De plus, les exportations sont interdites pendant deux mois. "Le royaume
exporte habituellement très peu de riz, mais lorsque la demande internationale
augmente, les pays étrangers viennent s'y ravitailler", relate
l'hebdomadaire cambodgien. Entouré par le Vietnam et la Thaïlande, les deux
premiers exportateurs mondiaux, le Cambodge voit souvent sa production partir
en fraude chez ses voisins. "Le trafic s'élève à plus de 1,5 million de
tonnes par an", note le journal.
Pour sa part, la présidente des Philippines, Gloria Arroyo, a demandé au
Vietnam de lui livrer 1,5 million de tonnes. "Une mesure exceptionnelle,
qui souligne l'inquiétude des autorités" face à une éventuelle pénurie,
remarque le quotidien Philippines Daily Inquirer. D'autant que, parallèlement
à cette requête, le ministre de l'Agriculture a recommandé à la population de
"réduire sa consommation d'un bol à un demi-bol par repas et par
personne".
"Si le pays connaît une pénurie, le gouvernement doit le dire franchement
au peuple et l'informer des mesures qu'il prend pour en atténuer les
effets", poursuit le journal. "Le riz, dont les Philippins consomment
32 000 tonnes par jour, est une denrée stratégique. Même le dictateur Ferdinand
Marcos l'avait compris. C'est pourquoi, lorsqu'une grave pénurie était survenue
pendant les années 1970, il avait fait livrer aux régions les plus gravement
touchées des cargaisons de riz par des convois de camions escortés par
l'armée."
"Les craintes d'une éventuelle pénurie de riz devraient inciter le
gouvernement à rationaliser la production et à accélérer la réforme agraire,
afin de permettre aux cultivateurs de disposer de davantage de terres pour
cultiver cette céréale", estime le journal de Manille.

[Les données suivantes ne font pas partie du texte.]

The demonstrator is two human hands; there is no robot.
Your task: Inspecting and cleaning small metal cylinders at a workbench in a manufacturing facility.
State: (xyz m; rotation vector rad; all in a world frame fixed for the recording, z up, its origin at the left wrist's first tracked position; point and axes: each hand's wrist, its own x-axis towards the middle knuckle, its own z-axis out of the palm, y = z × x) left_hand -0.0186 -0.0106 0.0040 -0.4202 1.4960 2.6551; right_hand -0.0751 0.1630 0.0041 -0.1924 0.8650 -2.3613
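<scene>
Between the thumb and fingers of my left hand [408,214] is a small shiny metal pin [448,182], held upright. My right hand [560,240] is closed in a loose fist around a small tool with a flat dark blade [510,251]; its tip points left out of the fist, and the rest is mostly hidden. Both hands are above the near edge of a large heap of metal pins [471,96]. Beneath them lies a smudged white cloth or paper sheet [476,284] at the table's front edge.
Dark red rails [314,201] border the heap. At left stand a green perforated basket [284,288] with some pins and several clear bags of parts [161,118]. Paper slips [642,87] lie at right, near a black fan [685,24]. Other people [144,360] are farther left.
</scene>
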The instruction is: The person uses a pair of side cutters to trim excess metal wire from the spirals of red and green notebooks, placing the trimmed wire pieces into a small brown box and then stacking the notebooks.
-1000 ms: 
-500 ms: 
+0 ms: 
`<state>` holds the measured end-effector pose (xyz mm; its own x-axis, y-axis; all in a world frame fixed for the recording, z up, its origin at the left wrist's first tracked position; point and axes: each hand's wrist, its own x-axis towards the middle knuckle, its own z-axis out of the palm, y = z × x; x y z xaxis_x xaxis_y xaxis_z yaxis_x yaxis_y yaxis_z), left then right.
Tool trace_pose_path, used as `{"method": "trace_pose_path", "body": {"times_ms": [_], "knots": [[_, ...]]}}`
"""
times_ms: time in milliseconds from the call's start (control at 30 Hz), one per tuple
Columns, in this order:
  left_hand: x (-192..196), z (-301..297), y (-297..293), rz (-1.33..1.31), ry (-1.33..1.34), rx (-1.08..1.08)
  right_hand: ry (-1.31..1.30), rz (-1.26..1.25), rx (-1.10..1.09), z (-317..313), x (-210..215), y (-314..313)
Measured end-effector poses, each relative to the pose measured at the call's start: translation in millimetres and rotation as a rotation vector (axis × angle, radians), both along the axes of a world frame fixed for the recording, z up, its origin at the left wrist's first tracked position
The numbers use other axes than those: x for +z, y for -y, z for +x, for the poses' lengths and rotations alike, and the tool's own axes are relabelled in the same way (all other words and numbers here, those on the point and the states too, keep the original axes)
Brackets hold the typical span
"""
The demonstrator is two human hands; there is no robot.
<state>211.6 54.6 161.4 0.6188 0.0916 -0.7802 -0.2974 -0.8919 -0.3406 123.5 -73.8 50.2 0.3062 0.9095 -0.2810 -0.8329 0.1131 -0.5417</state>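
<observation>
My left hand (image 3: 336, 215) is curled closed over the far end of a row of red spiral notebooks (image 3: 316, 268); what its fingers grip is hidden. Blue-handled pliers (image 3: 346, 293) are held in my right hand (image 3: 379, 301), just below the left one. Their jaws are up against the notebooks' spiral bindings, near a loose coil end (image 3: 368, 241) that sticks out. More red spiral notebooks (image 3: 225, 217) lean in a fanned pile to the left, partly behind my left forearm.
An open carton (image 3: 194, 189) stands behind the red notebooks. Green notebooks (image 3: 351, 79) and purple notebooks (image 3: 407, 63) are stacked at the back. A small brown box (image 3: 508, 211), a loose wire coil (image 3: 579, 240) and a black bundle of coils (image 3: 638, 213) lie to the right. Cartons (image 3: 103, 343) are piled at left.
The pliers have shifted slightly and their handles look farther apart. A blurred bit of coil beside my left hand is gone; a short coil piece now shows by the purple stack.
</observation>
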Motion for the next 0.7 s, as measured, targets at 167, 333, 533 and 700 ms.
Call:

Même au Vietnam, qui en vingt ans est passé du statut de pays importateur de
riz à celui de deuxième exportateur mondial, la question de la réduction des
surfaces disponibles pour cette culture interroge. "Le pays ne doit pas se
reposer sur ses lauriers," alerte le quotidien Thanh Nien. "Depuis huit ans, les surfaces
cultivées n'ont cessé de diminuer. "La production par habitant a elle
aussi diminué, passant de 441 kilos en 2004 à 421 en 2007, entre autres à cause
du fait que des riziculteurs se sont reconvertis dans l'élevage, une activité
plus rentable." Le quotidien liste une série de mesures destinées à inciter
les agriculteurs à ne pas abandonner cette culture essentielle.
Seule note positive dans ce concert d'articles alarmistes, la hausse des prix
sur les marchés mondiaux booste les ventes à l'exportation de la variété de riz
cultivée en terrasse à Ifugao et Kalinga, deux sites philippins classés au
patrimoine mondial. "Cela devrait encourager les jeunes agriculteurs à
retourner travailler sur les terrasses," ce qui est le meilleur moyen
d'entretenir ces sites en danger, conclut le Philippines Daily Inquirer.